◆ PROBLEM STATEMENT
Return every line of the listing below, unchanged, from its first line to the line holding "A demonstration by", that line included.

——————

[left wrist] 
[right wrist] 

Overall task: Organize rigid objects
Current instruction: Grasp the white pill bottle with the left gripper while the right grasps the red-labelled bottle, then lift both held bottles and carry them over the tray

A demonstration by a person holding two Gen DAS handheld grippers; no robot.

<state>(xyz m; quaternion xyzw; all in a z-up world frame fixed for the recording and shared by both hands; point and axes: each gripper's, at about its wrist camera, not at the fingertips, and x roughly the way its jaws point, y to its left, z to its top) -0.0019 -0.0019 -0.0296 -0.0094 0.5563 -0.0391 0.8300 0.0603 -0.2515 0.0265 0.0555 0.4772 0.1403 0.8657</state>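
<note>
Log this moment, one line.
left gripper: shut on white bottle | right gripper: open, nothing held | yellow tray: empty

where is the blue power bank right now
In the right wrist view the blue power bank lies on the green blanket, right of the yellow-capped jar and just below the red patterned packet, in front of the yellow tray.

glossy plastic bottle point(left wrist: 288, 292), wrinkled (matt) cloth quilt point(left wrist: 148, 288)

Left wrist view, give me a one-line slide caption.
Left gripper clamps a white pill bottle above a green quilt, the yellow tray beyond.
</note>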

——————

◆ ANSWER FOR THIS EXERCISE
[left wrist] 
[right wrist] 

Overall task: Organize rigid objects
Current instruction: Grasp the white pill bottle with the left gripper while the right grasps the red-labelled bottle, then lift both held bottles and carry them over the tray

A demonstration by a person holding two Gen DAS handheld grippers; no robot.

What has been written completes the answer.